WHAT IS NEEDED:
Copy each line of the listing below exactly and drop the images.

###

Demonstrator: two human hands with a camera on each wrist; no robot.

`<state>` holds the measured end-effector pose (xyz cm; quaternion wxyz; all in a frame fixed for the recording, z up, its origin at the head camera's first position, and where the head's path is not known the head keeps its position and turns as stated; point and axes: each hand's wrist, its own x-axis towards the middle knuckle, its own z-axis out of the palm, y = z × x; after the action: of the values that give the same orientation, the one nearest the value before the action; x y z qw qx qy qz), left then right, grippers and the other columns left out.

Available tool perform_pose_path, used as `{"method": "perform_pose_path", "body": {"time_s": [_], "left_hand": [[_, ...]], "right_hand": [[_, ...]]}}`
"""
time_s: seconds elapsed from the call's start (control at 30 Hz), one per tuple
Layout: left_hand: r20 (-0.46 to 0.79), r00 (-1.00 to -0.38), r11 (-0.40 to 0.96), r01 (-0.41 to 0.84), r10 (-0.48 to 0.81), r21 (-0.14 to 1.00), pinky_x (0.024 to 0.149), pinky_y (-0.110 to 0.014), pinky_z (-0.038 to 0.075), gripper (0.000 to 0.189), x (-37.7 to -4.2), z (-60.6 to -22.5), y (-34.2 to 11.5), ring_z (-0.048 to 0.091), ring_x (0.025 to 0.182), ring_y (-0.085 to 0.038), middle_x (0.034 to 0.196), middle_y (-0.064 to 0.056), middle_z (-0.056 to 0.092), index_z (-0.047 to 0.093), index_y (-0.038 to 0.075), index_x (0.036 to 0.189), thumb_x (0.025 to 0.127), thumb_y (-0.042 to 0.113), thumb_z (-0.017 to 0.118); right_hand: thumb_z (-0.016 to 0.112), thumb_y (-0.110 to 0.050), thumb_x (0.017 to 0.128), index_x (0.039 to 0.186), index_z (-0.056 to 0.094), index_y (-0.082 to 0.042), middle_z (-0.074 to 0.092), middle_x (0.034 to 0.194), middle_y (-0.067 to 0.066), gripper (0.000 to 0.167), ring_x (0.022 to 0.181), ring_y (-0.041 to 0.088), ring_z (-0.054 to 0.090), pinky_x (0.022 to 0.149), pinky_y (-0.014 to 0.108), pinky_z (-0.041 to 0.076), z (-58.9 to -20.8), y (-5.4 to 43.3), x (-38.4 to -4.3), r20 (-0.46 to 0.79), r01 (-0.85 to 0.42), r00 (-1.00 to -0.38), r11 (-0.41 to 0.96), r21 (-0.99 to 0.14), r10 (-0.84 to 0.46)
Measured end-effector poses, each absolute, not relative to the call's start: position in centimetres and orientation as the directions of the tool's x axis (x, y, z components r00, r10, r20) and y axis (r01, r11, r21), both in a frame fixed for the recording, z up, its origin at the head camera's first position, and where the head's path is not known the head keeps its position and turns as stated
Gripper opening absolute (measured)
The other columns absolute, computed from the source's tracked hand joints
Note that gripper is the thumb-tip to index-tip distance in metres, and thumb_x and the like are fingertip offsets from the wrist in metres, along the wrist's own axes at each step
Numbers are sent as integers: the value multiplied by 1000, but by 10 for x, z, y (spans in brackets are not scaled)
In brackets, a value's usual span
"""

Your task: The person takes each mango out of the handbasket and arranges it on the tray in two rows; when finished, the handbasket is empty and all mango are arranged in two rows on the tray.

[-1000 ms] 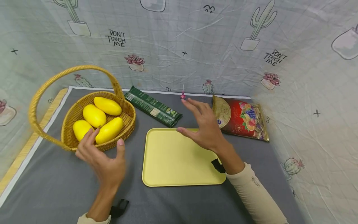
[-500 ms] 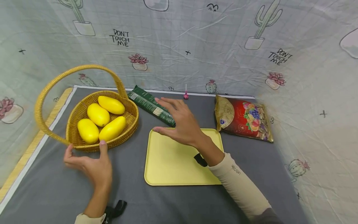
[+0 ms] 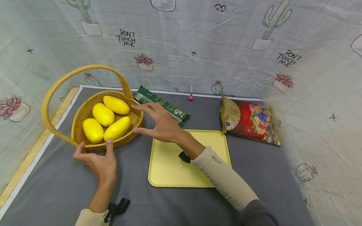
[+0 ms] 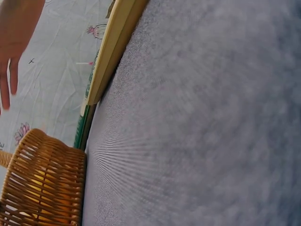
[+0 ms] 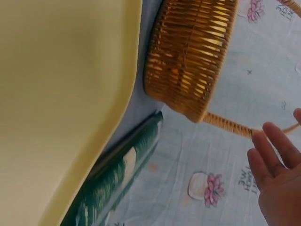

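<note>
- Right grip [image 3: 164,124] has moved left, now spread above the basket's right side;
- left grip [image 3: 99,161] spread at its near rim, contact unclear;
- basket [image 3: 124,140] on the table [image 3: 158,207], now flanked by both

The head view's patterned backdrop [image 3: 169,40] twice reads "DON'T TOUCH ME"
</note>
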<state>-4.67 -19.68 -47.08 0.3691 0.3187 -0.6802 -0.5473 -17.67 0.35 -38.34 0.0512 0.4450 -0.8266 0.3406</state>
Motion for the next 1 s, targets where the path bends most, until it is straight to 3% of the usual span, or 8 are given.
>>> {"method": "perform_pose_path", "body": {"time_s": [0.23,0.4,0.67,1.0], "left_hand": [[145,-558,165,15,-817,986,125,-37,21,75,-46,-473,-200,25,155,-16,157,-8,25,24,9,148,97,23,77],[119,-572,135,14,-812,991,125,-45,25,74,-47,-471,-200,25,155,-18,158,-6,23,23,12,148,98,24,76],[117,-575,132,17,-810,991,125,-48,24,70,-46,-461,-195,25,155,-23,158,-13,21,22,8,147,99,19,72],[124,-567,128,33,-815,991,124,-50,23,69,-42,-442,-183,24,155,-26,157,-15,21,22,1,146,99,15,71]], "right_hand": [[76,-50,96,154,56,-30,55,154,0,65,141,18,49,115,40,43,-392,-31,-191,256,-725,-595,372,-581,-762],[76,-46,98,151,61,-24,61,150,-3,59,138,17,51,114,32,40,-400,-56,-202,193,-725,-555,357,-589,-809],[77,-42,97,149,62,-21,65,145,0,57,136,17,53,116,28,38,-403,-88,-206,93,-768,-489,378,-517,-867],[77,-46,96,144,65,-27,65,142,-10,53,133,12,53,115,25,36,-401,-109,-209,-58,-779,-500,478,-406,-864]]}}
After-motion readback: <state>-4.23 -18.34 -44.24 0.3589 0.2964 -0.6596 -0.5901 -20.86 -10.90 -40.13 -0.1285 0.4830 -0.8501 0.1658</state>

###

SOLUTION TO THIS PROBLEM:
Demonstrator: two human hands with a camera on each wrist; no robot.

`<state>` holds the measured end-effector pose (xyz cm; quaternion wxyz; all in a frame fixed for the recording, z up, its origin at the head camera's first position, and where the head's path is not known the head keeps its position and turns as stated; point and axes: each hand's wrist, its own x-axis towards the middle knuckle, its own z-axis out of the palm, y = z × x; after the action: of the values that give the same orientation, the one nearest the value before the action; x y z qw qx qy qz), left then right, grippers and the other columns left out.

Available tool perform_pose_path, used as `{"method": "perform_pose_path", "body": {"time_s": [_], "left_hand": [[_, ...]], "right_hand": [[_, ...]]}}`
"""
time_s: seconds elapsed from the call's start (control at 30 Hz), one per tuple
Layout: left_hand: r20 (-0.46 to 0.79), r00 (-1.00 to -0.38), r11 (-0.40 to 0.96), r01 (-0.41 to 0.84), r10 (-0.48 to 0.81), r21 (-0.14 to 1.00), pinky_x (0.024 to 0.149), pinky_y (-0.110 to 0.014), pinky_z (-0.038 to 0.075), gripper (0.000 to 0.189), x (-37.7 to -4.2), z (-60.6 to -22.5), y (-34.2 to 11.5), ring_z (-0.048 to 0.091), ring_x (0.025 to 0.182), ring_y (-0.085 to 0.038), middle_x (0.034 to 0.196), middle_y (-0.064 to 0.056), middle_z (-0.056 to 0.092), index_z (-0.047 to 0.093), index_y (-0.038 to 0.075), index_x (0.036 to 0.189), thumb_x (0.025 to 0.127), thumb_y (-0.042 to 0.113), thumb_z (-0.017 to 0.118); right_hand: thumb_z (-0.016 to 0.112), thumb_y (-0.110 to 0.050), thumb_x (0.017 to 0.128), index_x (0.039 to 0.186), index_z (-0.056 to 0.094), index_y (-0.082 to 0.042), middle_z (-0.074 to 0.092), middle_x (0.034 to 0.194), middle_y (-0.067 to 0.066), gripper (0.000 to 0.167), ring_x (0.022 to 0.181), ring_y (-0.041 to 0.088), ring_z (-0.054 to 0.090), pinky_x (0.022 to 0.149), pinky_y (-0.014 to 0.108), pinky_z (-0.041 to 0.076), z (-58.9 to -20.8), y (-5.4 to 43.3), x (-38.4 to -4.3), r20 (-0.46 to 0.79), r01 (-0.85 to 0.42), r00 (-1.00 to -0.38), r11 (-0.41 to 0.96), r21 (-0.99 to 0.14), r10 (-0.84 to 0.46)
Measured end-effector poses, each absolute, not relative to the call's start: position in centimetres and orientation as the directions of the tool's x axis (x, y, z components r00, r10, r20) and y axis (r01, r11, r21), both in a frame fixed for the recording, z up, its origin at the head camera's first position, and where the head's path is not known the head keeps its position and turns as stated
Gripper opening absolute (measured)
The other columns absolute, computed from the source's tracked hand joints
Note that gripper is the thumb-tip to index-tip distance in metres, and thumb_x and the like are fingertip offsets from the wrist in metres, along the wrist's own axes at each step
Numbers are sent as integers: the value multiplied by 1000, but by 10 for x, z, y (spans in brackets are not scaled)
In brackets, a value's usual span
"""

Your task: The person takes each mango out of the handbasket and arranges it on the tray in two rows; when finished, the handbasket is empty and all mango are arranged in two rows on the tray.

[-1000 ms] 
[-500 ms] 
[+0 ms] 
[+0 ms] 
[+0 ms] 

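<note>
- Right grip [image 3: 164,124] has moved left, now spread above the basket's right side;
- left grip [image 3: 99,161] spread at its near rim, contact unclear;
- basket [image 3: 124,140] on the table [image 3: 158,207], now flanked by both

The head view's patterned backdrop [image 3: 169,40] twice reads "DON'T TOUCH ME"
</note>
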<state>-4.67 -19.68 -47.08 0.3691 0.3187 -0.6802 -0.5473 -17.67 0.35 -38.34 0.0512 0.4450 -0.8266 0.3406</state>
Motion for the next 1 s, targets where the path bends most, until it is straight to 3% of the usual span, or 8 are given.
>>> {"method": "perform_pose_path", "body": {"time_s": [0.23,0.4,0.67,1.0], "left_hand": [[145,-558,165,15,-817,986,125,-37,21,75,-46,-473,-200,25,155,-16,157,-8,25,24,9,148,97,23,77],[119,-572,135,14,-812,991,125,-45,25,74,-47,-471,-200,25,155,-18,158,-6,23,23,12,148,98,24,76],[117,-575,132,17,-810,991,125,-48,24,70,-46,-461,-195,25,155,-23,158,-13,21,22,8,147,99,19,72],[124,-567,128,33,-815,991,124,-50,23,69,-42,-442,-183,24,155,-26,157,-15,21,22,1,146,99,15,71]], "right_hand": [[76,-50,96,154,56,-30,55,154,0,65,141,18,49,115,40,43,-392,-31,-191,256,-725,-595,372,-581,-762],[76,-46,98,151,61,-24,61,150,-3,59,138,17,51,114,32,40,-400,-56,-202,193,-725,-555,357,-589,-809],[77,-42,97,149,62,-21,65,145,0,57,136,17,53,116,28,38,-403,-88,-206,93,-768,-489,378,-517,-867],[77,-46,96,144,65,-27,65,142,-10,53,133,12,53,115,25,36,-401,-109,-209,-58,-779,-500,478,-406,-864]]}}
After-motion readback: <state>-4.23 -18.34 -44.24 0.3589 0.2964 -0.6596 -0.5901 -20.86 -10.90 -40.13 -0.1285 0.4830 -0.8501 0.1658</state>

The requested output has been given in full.